- PROBLEM DESCRIPTION:
Restate the listing below line for line and word for word, without the pictures.

--

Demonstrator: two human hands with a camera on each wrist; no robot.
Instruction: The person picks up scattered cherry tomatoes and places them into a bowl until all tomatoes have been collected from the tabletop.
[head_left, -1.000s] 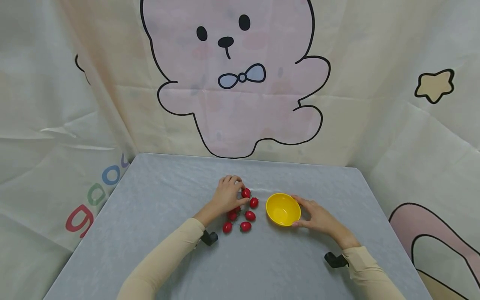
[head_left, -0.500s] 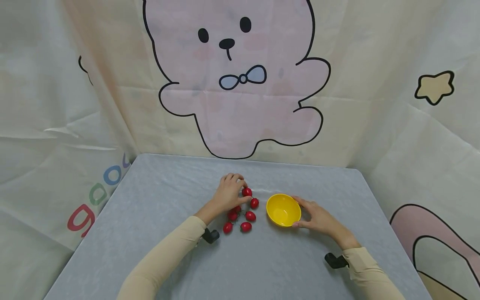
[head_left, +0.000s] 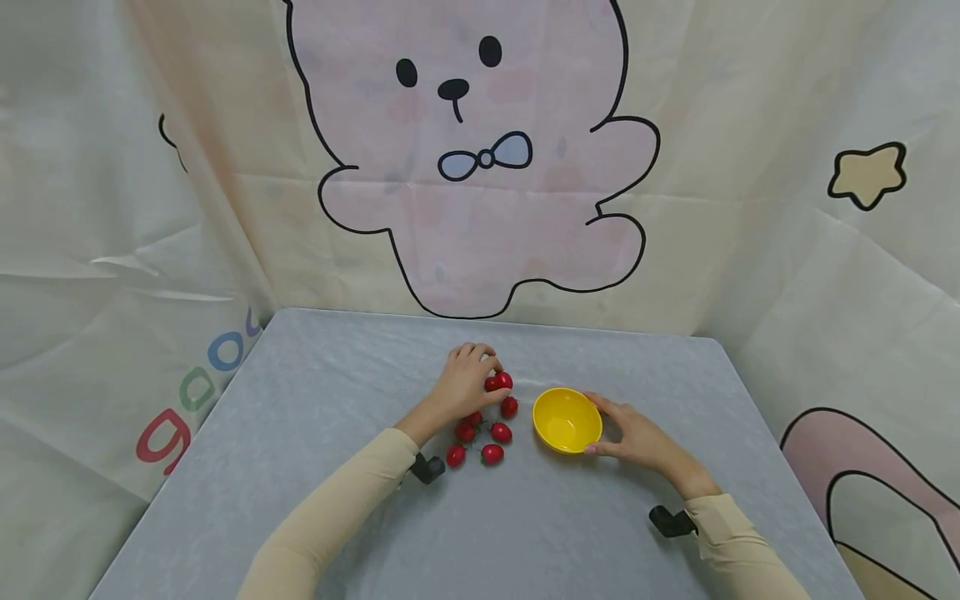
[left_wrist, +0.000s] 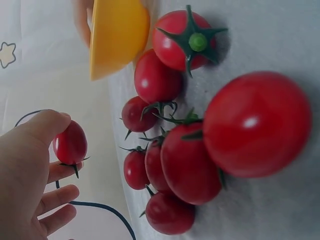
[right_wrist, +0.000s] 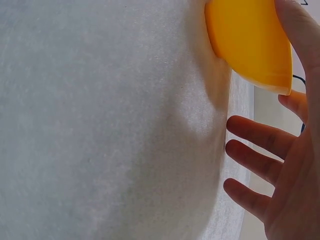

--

- TASK ANSWER:
Demonstrator: two human hands with a camera on each wrist; no robot.
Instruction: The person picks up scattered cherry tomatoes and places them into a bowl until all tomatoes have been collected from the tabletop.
[head_left, -1.000s] 
[head_left, -0.500s] 
[head_left, +0.000s] 
[left_wrist, +0.000s] 
[right_wrist, +0.000s] 

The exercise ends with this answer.